A more recently recognized opportunistic free-living ameba, Balamuthia mandrillaris, has been found to cause GAE. Martínez (University of Pittsburgh) discussed case studies and pathologic consequences of this fatal central nervous system disease. Balamuthia causes a chronic fatal hemorrhagic necrosis of the brain. GAE cases caused by Balamuthia have only been diagnosed post-mortem. No environmental niche has been identified and the means of exposure or route of infection of humans remains unknown. (PL103 - A. J. Martínez, F. L. Schuster, G. S. Visvesvara. Balamuthia mandrillaris: Its pathogenic potential).

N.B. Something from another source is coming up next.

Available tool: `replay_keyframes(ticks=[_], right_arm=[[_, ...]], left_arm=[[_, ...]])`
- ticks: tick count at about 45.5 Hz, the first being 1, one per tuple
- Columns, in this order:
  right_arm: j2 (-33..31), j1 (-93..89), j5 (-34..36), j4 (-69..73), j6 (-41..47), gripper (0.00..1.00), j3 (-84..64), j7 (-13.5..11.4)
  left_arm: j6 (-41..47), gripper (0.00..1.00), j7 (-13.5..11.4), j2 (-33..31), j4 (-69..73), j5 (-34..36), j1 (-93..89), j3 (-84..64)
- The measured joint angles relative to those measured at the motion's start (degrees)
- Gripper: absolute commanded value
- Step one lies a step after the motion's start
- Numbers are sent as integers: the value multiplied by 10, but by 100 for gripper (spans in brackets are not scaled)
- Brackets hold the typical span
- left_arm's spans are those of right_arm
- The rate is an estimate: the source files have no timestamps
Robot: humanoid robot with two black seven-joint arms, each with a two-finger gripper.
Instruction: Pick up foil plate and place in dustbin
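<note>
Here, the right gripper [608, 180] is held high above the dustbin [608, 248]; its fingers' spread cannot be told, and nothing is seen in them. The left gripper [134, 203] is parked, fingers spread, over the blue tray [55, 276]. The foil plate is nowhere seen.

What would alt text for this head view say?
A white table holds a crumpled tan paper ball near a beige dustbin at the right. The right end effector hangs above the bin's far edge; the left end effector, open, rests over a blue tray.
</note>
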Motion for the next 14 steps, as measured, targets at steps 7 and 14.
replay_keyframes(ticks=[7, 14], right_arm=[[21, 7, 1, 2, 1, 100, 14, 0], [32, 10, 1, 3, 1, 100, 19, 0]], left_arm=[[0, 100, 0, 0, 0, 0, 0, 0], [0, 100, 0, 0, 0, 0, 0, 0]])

A serologic survey of humans with encephalitis, conducted as part of the California Encephalitis Project, was reported by F. Schuster and colleagues. From 130 encephalitis patients, three samples with high titers of antibody were detected, as measured by immunoflourescence assays. Titers of sera between 2 to 32 were considered negative, while positive titers ranged from 32 – 2048. This study indicated that Balamuthia infections can be diagnosed by serological assays but more rapid tests are needed to identify these organisms in human infection. (PL 22 - F. L. Schuster, C. Glaser, S. Gilliam, G. S. Visvesvara. Survey of sera from encephalitis patients for Balamuthia mandrillaris antibody).
In conclusion, the majority of presentations focused on the pathology of GAE infections caused by Acanthamoeba or Balamuthia. The presentations at the present workshop advanced our knowledge of the pathology and methods of identification of the organisms. Much remains to be learned concerning the cellular and molecular biology of the organisms that cause Granulomatous Amebic Encephalitis.